▶ _What to do_:
Give back the data in full, with every line exact.

★ ★ ★

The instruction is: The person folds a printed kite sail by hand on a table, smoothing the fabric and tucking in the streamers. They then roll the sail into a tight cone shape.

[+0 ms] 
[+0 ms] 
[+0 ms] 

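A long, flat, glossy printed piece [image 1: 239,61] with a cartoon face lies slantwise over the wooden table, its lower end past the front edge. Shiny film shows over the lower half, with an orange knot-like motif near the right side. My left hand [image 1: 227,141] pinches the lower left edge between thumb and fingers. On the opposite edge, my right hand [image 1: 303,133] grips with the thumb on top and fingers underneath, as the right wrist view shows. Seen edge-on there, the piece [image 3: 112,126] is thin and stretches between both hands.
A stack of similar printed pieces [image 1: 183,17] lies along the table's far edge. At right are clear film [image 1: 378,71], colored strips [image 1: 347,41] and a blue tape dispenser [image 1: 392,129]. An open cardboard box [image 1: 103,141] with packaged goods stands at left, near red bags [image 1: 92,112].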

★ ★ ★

▶ _Response to this exercise_:
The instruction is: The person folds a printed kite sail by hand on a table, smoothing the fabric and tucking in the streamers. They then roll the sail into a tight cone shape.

[+0 ms] 
[+0 ms] 
[+0 ms] 

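A long, flat, glossy printed piece [image 1: 239,61] with a cartoon face lies slantwise over the wooden table, its lower end past the front edge. Shiny film shows over the lower half, with an orange knot-like motif near the right side. My left hand [image 1: 227,141] pinches the lower left edge between thumb and fingers. On the opposite edge, my right hand [image 1: 303,133] grips with the thumb on top and fingers underneath, as the right wrist view shows. Seen edge-on there, the piece [image 3: 112,126] is thin and stretches between both hands.
A stack of similar printed pieces [image 1: 183,17] lies along the table's far edge. At right are clear film [image 1: 378,71], colored strips [image 1: 347,41] and a blue tape dispenser [image 1: 392,129]. An open cardboard box [image 1: 103,141] with packaged goods stands at left, near red bags [image 1: 92,112].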

With that, the exercise is done.